Task goal: Whenever a line below holds the word "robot", copy that line.

□ □ □

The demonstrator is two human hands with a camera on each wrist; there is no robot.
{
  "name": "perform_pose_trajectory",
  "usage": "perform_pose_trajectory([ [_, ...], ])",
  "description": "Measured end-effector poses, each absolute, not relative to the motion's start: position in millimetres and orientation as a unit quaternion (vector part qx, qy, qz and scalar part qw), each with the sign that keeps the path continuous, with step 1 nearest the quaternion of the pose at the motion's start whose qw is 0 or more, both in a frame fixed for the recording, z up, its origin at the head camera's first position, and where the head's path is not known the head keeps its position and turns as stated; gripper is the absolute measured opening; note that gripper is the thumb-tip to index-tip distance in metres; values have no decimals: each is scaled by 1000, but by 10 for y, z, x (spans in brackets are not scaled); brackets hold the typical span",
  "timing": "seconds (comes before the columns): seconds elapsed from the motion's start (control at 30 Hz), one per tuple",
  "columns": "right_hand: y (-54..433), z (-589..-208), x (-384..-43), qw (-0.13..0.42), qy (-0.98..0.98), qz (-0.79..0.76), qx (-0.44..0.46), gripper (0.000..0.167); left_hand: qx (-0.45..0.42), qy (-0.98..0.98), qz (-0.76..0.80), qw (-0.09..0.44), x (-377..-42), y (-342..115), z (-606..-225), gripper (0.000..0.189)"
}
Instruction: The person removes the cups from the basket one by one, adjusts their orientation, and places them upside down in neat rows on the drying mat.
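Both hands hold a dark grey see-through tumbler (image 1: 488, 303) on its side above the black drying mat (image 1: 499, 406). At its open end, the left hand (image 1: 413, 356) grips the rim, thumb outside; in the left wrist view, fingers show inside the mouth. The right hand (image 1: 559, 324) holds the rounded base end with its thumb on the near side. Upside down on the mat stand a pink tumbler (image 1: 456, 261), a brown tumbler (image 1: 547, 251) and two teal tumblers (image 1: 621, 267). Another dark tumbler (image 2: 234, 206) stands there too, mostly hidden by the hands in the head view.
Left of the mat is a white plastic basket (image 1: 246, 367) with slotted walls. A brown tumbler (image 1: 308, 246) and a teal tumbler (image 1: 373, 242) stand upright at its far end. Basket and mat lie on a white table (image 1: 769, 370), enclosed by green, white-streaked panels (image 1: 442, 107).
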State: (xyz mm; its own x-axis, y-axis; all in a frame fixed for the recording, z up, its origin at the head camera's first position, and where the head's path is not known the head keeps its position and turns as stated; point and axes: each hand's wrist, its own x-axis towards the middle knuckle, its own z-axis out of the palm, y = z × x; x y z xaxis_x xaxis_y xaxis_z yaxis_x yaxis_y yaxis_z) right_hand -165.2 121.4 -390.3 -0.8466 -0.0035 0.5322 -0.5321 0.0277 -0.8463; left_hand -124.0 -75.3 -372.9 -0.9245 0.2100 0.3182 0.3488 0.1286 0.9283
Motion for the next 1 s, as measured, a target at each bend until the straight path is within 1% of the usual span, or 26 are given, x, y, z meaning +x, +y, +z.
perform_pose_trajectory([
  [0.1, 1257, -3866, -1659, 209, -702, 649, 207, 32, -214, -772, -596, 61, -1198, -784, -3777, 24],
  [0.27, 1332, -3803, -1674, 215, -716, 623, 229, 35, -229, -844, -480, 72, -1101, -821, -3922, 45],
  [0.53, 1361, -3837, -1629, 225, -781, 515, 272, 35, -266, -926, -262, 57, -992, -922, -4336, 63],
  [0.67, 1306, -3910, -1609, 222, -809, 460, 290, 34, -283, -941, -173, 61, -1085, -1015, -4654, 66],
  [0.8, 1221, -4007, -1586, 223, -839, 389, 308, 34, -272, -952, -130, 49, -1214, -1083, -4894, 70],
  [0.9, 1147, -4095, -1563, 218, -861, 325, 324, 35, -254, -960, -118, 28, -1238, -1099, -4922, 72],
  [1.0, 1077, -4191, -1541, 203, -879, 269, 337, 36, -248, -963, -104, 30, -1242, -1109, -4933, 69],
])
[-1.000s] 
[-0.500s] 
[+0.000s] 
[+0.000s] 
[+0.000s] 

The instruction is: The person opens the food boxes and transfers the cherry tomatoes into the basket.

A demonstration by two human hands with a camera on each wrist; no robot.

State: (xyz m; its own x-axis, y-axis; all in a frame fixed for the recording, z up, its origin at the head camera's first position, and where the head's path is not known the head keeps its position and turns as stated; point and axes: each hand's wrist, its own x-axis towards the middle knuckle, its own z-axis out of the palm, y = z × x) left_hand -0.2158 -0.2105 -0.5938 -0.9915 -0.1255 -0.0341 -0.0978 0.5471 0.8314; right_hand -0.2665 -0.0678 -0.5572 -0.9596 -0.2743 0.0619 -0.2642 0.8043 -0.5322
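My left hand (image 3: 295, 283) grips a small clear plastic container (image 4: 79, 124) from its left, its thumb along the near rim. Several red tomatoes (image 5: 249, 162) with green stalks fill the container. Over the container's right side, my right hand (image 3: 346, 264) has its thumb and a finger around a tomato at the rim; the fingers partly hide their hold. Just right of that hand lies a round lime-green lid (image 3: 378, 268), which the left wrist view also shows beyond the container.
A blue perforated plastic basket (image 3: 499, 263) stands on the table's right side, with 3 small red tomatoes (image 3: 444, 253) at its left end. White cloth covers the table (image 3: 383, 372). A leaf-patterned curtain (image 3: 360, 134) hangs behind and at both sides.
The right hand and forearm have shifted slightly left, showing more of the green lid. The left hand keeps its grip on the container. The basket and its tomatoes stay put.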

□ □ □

Exercise answer:
The demonstrator is two human hands with a camera on each wrist; there is no robot.
A demonstration by two human hands with a camera on each wrist; no robot.

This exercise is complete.